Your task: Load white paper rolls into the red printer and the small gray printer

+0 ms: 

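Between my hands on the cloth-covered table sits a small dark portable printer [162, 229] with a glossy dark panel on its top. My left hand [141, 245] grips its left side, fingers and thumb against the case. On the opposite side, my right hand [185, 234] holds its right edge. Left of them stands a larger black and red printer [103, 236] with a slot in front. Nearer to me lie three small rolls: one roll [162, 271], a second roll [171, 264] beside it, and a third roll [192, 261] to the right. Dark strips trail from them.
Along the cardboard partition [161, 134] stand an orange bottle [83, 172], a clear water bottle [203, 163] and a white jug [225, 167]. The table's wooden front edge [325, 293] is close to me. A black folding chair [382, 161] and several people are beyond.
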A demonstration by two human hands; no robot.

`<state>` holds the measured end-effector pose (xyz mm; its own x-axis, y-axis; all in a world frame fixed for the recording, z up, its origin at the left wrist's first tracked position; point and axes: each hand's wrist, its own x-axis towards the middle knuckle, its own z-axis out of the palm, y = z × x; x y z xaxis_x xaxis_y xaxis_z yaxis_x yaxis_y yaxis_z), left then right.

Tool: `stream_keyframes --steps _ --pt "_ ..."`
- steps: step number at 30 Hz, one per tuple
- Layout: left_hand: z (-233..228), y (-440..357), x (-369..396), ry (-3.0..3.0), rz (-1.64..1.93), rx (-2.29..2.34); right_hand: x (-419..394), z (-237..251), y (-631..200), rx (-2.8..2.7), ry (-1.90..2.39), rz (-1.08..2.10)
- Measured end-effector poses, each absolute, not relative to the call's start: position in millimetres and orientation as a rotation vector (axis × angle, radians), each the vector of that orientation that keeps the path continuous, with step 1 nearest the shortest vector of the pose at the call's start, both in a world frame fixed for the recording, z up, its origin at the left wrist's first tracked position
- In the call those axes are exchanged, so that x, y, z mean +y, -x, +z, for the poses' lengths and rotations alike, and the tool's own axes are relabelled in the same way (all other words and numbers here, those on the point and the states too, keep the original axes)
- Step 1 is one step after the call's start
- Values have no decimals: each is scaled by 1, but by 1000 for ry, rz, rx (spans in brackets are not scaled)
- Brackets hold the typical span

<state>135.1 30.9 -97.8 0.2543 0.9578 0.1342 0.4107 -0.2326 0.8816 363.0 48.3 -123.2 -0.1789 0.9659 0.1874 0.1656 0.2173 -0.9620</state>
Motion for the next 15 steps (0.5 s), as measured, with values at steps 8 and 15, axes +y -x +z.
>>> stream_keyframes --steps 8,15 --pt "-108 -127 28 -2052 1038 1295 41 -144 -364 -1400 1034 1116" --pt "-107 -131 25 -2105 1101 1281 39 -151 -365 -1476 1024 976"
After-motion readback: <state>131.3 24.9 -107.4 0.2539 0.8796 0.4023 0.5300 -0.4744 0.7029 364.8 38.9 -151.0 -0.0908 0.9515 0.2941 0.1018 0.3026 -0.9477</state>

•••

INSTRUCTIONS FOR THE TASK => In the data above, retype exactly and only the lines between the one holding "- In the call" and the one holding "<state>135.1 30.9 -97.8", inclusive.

WRITTEN ANSWER =>
- In the call those axes are exchanged, so that x, y, z mean +y, -x, +z, for the poses' lengths and rotations alike, and the tool's own axes are relabelled in the same way (all other words and numbers here, those on the point and the states too, keep the original axes)
- Step 1 is one step after the call's start
- Values have no decimals: each is scaled by 1, but by 1000 for ry, rz, rx (spans in brackets are not scaled)
- Brackets hold the typical span

<state>135.1 30.9 -97.8 0.2543 0.9578 0.1342 0.4107 -0.2326 0.8816 363.0 48.3 -123.2 -0.1789 0.9659 0.1874 0.1656 0.2173 -0.9620</state>

There is no more to this exercise.